The portrait shows a young aristocratic man in his wig and fine clothes. In his right hand he is holding a brush and behind him is an easel with a work in progress. This leads us to believe that he is an artist, and the portrait is similar to others done by Rigaud, showing more the position in society of the person than a psychological portrait.

Portrait of an Artist
Hyacinthe Rigaud Hyacinthe Rigaud
1659–1743
Nationality: French
(b Perpignan, 18 July 1659; d Paris, 29 Dec. 1743)
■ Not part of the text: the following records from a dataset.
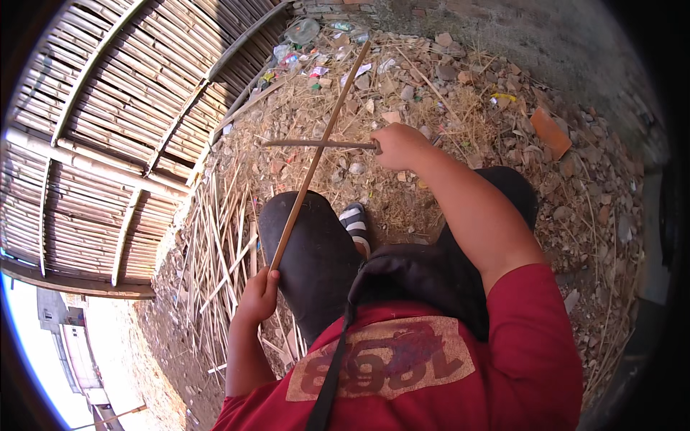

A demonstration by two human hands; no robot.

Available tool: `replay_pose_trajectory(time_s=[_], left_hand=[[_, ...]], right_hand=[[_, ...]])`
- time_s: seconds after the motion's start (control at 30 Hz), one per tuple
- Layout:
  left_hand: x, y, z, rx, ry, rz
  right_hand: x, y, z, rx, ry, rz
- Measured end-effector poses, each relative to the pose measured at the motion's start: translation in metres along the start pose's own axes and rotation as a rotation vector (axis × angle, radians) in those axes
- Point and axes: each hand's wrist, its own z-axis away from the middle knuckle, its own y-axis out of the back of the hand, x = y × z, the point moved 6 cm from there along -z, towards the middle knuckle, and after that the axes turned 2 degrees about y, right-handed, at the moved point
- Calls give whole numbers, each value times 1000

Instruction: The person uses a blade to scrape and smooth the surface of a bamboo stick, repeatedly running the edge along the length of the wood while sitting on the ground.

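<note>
In the head view, the long wooden strip (313,171) slanted across the middle, from the left hand (257,296) up toward one o'clock. The left hand was between seven and eight o'clock, its grip wrapped around the strip's low end. The right hand (399,147), at one o'clock, was curled tight around the end of a thin brown bar (345,145). The bar pointed to nine o'clock and crossed the strip; I could not tell if they touched.

The strip looked light and stiff, with maybe a little bend because it was so long and skinny. It looked dry, so likely not slippery, but it might have snapped or given splinters. The low end seemed good to hold, though the far tip could wobble. The bar looked hard and best held at its three o'clock end; any sharp edge was too small to see. Pale thin sticks (215,251) lay on the ground (402,208) near nine o'clock.
</note>
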Motion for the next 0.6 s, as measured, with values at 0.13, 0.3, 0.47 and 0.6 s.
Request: replay_pose_trajectory(time_s=[0.13,0.3,0.47,0.6], left_hand=[[6,12,9,6,42,-81],[29,21,22,280,-74,-310],[34,19,21,266,-126,-206],[24,15,14,112,-83,-132]], right_hand=[[47,10,-4,212,-227,-284],[39,14,4,306,-172,-281],[0,29,13,141,22,-153],[-39,17,20,2,195,-2]])
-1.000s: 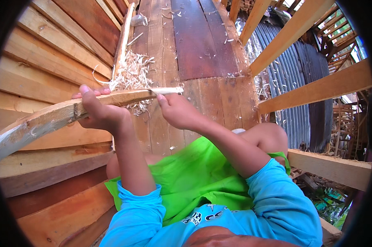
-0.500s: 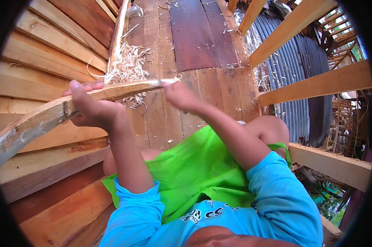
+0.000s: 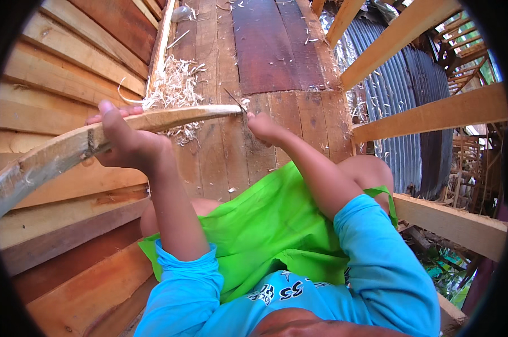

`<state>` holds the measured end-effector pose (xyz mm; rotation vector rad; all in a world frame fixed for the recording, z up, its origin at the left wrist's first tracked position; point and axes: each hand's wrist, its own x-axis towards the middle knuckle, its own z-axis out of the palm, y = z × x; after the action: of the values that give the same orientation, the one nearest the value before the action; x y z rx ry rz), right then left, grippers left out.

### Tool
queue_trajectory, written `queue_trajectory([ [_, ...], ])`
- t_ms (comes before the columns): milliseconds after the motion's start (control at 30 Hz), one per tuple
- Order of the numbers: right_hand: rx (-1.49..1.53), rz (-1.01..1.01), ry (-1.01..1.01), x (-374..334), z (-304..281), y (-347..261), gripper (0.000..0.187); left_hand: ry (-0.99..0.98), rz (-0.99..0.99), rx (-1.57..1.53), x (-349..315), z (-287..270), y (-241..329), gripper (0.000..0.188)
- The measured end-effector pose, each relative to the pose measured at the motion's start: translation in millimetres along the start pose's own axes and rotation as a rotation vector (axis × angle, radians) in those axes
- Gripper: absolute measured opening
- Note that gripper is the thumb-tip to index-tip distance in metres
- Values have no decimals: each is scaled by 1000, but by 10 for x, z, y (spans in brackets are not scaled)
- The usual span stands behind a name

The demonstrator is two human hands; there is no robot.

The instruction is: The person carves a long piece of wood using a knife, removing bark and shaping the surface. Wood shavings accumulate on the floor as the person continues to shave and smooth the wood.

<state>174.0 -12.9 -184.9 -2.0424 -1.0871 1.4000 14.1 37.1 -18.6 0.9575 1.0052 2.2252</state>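
Head view | left hand point(image 3: 131, 140), wrist bent, grip around curved wood point(image 3: 175, 117), left to upper centre | right hand point(image 3: 264, 128), forearm slanted, grip on blade point(image 3: 235, 99) at wood's tip | shavings point(image 3: 175, 84), upper left; railing point(image 3: 434, 119), right

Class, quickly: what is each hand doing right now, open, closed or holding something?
Left hand: closed around the curved wood.
Right hand: closed, holding a thin blade at the wood's tip.

Bright, soft daylight (fisheye-bowed edges, black corners).
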Motion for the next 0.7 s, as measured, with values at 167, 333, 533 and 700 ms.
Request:
queue_trajectory([
  [167, -120, -251, -46, -414, 60, -427, 45, -43, 56, 1, 1, -87, -2, 23],
  [333, -152, -66, -16, -98, 36, -81, 36, 10, 9, -9, -5, -45, -34, 21],
  [533, -18, 3, -110, -288, 13, -316, 43, -71, 87, 15, 38, -94, -55, 18],
  [700, 42, 40, -247, -305, -147, -402, 40, -26, 15, -24, 17, -97, -32, 18],
])
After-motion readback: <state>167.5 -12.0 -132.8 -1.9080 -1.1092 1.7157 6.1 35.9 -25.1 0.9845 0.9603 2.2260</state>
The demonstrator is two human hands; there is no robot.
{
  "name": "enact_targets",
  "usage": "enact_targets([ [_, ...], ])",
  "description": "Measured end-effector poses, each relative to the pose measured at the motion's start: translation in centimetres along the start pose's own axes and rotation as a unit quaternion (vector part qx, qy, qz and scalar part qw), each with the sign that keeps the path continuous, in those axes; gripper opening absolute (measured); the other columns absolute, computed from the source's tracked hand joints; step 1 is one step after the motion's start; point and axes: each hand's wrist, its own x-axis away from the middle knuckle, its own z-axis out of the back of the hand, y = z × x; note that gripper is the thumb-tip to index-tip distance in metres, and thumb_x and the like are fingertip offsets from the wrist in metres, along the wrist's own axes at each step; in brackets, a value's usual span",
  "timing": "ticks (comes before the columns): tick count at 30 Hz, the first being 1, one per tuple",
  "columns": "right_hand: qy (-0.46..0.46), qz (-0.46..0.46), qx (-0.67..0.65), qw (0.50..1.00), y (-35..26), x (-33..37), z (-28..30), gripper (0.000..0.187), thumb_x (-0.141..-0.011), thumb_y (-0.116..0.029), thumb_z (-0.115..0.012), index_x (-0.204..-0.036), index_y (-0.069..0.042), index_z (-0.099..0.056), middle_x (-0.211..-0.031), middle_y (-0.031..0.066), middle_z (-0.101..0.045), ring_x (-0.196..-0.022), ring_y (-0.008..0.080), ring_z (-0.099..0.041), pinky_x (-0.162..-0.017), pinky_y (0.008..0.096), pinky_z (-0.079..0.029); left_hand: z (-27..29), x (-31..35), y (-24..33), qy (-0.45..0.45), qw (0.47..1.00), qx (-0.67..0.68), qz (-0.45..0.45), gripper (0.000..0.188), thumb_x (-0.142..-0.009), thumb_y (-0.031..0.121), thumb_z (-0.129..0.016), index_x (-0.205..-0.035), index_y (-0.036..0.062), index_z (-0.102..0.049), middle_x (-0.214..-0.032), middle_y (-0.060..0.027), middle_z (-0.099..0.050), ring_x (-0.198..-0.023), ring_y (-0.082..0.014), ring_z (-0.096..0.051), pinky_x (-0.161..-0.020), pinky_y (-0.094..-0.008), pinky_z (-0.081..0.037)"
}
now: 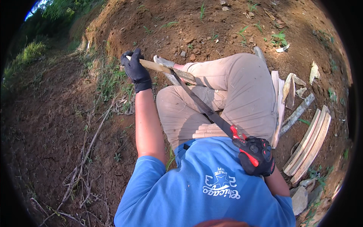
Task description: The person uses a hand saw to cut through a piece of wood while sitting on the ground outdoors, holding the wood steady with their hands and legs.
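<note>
My left hand (137, 73), in a black glove, is closed round the far left end of a pale split wood strip (154, 66). The strip slants down to the right, over my lower leg. My right hand (258, 156), in a black and red glove, grips the red and black handle of a hand saw (202, 105) close to my right hip. From there the long dark blade reaches forward and left across my lap. Near its tip the blade meets the strip, right of my left hand; how deep the teeth sit cannot be made out.
I sit on sloping brown soil, legs folded in beige trousers (249, 87). Several curved split wood strips (309, 145) lie at the right, near a grey stick (298, 114) and more split pieces (278, 102). Stones (300, 199) rest lower right; dry vines (92, 142) cross the ground leftward.
</note>
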Motion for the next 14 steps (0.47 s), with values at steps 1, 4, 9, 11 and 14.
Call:
enact_targets([
  [1, -0.009, 0.005, 0.035, 0.999, 0.2, 0.2, 0.1, 0.046, -0.077, -0.009, -0.073, -0.122, -0.004, -0.077, -0.09, 0.0108, -0.073, -0.077, 0.0331, -0.071, -0.074, 0.0473, -0.058, 0.3, 0.0, -0.1, -0.013, 1.0, 0.002, 0.006, 0.028, -0.088, 0.011, -0.074, -0.108, 0.0084, -0.055, -0.087, -0.0082, -0.062, -0.075, -0.0239, -0.064, -0.073, -0.0384, -0.053],
  [4, -0.019, -0.022, 0.066, 0.997, 0.7, 0.3, 0.3, 0.044, -0.078, -0.008, -0.072, -0.121, -0.004, -0.077, -0.097, 0.0131, -0.077, -0.081, 0.0322, -0.073, -0.075, 0.0457, -0.058, 0.9, -0.3, -0.2, -0.038, 0.999, 0.019, 0.01, 0.029, -0.087, 0.01, -0.074, -0.109, 0.0097, -0.055, -0.091, -0.0085, -0.062, -0.08, -0.0253, -0.066, -0.077, -0.0399, -0.053],
  [9, 0.052, -0.16, -0.082, 0.982, 1.1, 0.0, 0.1, 0.044, -0.079, -0.007, -0.071, -0.123, -0.007, -0.077, -0.105, 0.0138, -0.078, -0.083, 0.027, -0.073, -0.075, 0.0418, -0.058, 1.3, 0.5, 0.6, -0.055, 0.998, 0.029, 0.023, 0.03, -0.085, 0.01, -0.073, -0.109, 0.0104, -0.055, -0.094, -0.0075, -0.061, -0.086, -0.0257, -0.066, -0.082, -0.0413, -0.053],
  [11, 0.041, -0.173, -0.014, 0.984, -0.1, 0.0, 0.0, 0.041, -0.079, -0.009, -0.071, -0.12, -0.006, -0.078, -0.108, 0.0153, -0.079, -0.089, 0.0319, -0.076, -0.081, 0.0436, -0.059, 1.4, 0.8, 0.6, -0.066, 0.997, 0.024, 0.015, 0.03, -0.084, 0.01, -0.073, -0.109, 0.0107, -0.055, -0.095, -0.0075, -0.061, -0.087, -0.0256, -0.066, -0.083, -0.0413, -0.053],
  [14, -0.028, -0.183, 0.015, 0.983, -1.2, 0.3, 0.9, 0.043, -0.08, -0.012, -0.073, -0.121, -0.006, -0.079, -0.113, 0.0172, -0.079, -0.101, 0.0393, -0.077, -0.086, 0.0466, -0.059, 1.3, 0.9, 0.6, -0.083, 0.996, 0.014, -0.005, 0.03, -0.084, 0.009, -0.073, -0.109, 0.011, -0.055, -0.096, -0.0075, -0.061, -0.088, -0.0256, -0.066, -0.084, -0.0416, -0.053],
])
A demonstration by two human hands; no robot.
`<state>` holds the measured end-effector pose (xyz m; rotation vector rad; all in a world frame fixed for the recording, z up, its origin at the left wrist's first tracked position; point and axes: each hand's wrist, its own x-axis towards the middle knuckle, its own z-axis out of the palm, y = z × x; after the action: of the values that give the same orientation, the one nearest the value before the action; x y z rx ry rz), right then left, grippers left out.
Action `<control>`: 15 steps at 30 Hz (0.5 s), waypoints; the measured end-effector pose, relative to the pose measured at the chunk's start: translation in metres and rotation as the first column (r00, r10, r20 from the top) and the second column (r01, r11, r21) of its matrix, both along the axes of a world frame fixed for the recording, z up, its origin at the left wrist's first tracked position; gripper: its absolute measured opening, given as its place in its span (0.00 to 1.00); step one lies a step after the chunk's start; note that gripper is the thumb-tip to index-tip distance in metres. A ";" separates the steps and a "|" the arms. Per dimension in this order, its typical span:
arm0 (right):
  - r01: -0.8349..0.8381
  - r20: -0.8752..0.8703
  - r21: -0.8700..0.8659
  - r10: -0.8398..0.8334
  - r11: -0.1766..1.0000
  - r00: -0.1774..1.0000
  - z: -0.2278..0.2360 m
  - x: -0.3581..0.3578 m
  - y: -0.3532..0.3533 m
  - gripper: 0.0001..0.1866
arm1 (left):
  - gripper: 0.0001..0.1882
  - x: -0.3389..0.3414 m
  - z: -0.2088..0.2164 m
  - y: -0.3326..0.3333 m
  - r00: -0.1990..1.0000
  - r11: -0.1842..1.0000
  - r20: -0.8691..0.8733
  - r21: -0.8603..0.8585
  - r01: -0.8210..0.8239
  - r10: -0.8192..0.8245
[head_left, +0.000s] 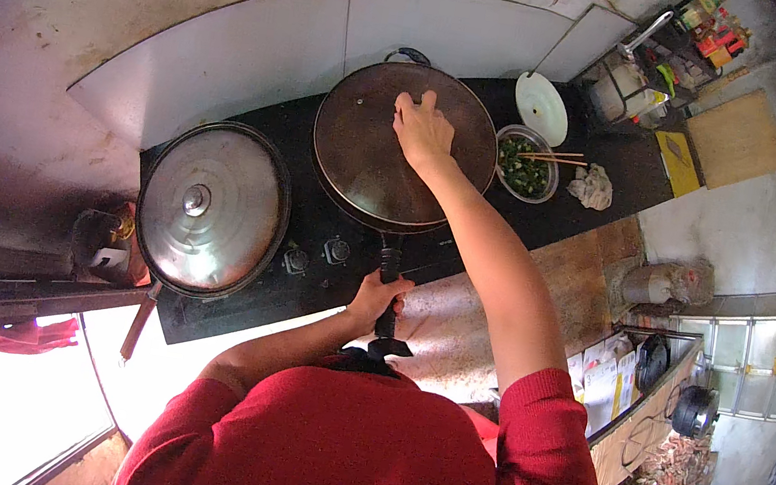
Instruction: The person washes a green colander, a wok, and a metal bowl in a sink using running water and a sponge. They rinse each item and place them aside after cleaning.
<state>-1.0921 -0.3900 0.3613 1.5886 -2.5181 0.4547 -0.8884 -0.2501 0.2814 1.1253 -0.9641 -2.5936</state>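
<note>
My right hand (423, 133) is closed over the middle of a round, brown-tinted glass lid (351, 153), its fingers bunched where the knob would be; the knob itself is hidden. The lid covers a dark frying pan on the black stove top, so the contents cannot be made out. The pan's long black handle (392, 259) points toward me. Around that handle my left hand (377, 303) is wrapped. Just right of the pan stands a metal bowl (547, 195) of chopped greens (520, 174), with wooden chopsticks (568, 158) laid across it.
Left of the pan sits a large pot under a steel lid (218, 248). Stove knobs (335, 250) line the near edge. Behind the bowl is a white plate (541, 110); a crumpled cloth (592, 188) lies beside it. A rack with bottles (618, 86) fills the far right corner.
</note>
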 end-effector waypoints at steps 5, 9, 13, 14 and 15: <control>0.000 -0.010 0.001 0.000 1.000 1.000 -0.010 0.004 -0.006 0.10 | 0.08 0.000 0.000 -0.001 0.999 0.999 0.006 0.021 0.040 -0.040; 0.021 0.047 0.097 -0.025 0.995 0.999 -0.011 0.006 -0.002 0.13 | 0.08 -0.001 -0.005 0.000 0.999 0.997 -0.008 0.049 0.051 -0.051; 0.046 0.061 0.109 -0.053 0.993 0.997 -0.017 0.005 0.003 0.13 | 0.09 -0.004 -0.005 0.003 0.999 0.993 -0.030 0.107 0.043 -0.040; 0.045 0.068 0.114 -0.053 0.992 0.996 -0.019 0.006 0.004 0.13 | 0.09 -0.006 -0.007 0.005 0.998 0.994 -0.046 0.098 0.046 -0.042; 0.043 0.075 0.119 -0.053 0.992 0.996 -0.022 0.006 0.005 0.13 | 0.10 -0.008 -0.009 0.008 0.997 0.995 -0.063 0.088 0.050 -0.044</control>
<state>-1.0861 -0.3848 0.3395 1.5746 -2.6813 0.3764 -0.8963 -0.2419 0.2721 1.0497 -0.8804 -2.7165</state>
French portrait painter, the friend and rival of Largillière. He began his career in Montpellier and settled in Paris in 1681. His reputation was established in 1688 with a portrait (now lost) of Monsieur, Louis XIV's brother, and he became the outstanding court painter of the latter part of Louis's reign, retaining his popularity after the king's death. He was less interested in showing individual character than in depicting the rank and condition of the sitter by nobility of attitude and expressiveness of gesture. These qualities are seen most memorably in his celebrated state portrait of Louis XIV (1701, Louvre, Paris), one of the classic images of royal majesty.

Rigaud painted many important figures in the world of art such as the sculptors Desjardins, to whom, as an old friend, he delivered three successive portraits, Girardon and Coysevox; the painters Joseph Parrocel, La Fosse and Mignard; the architects De Cotte, Hardouin-Mansart and Gabriel. He also painted portraits of poets such as La Fontaine or Boileau, as well as religious figures such as the cardinal de Fleury and Bossuet; many influential archbishops and bishops paid large sums of money for a portrait.

Hyacinthe Rigaud on Wikipedia
The Donor
Mr. Alfred Davey
215 Clifton Drive South
Lytham St Annes, Lancs.
date of donation 24 September 1945
Portrait of an Artist,
According to local records the donor was probably:
Mr. Alfred Davey
b. 11 October 1894 in Darwen
d. 24 August  1960 in Preston, Lancs.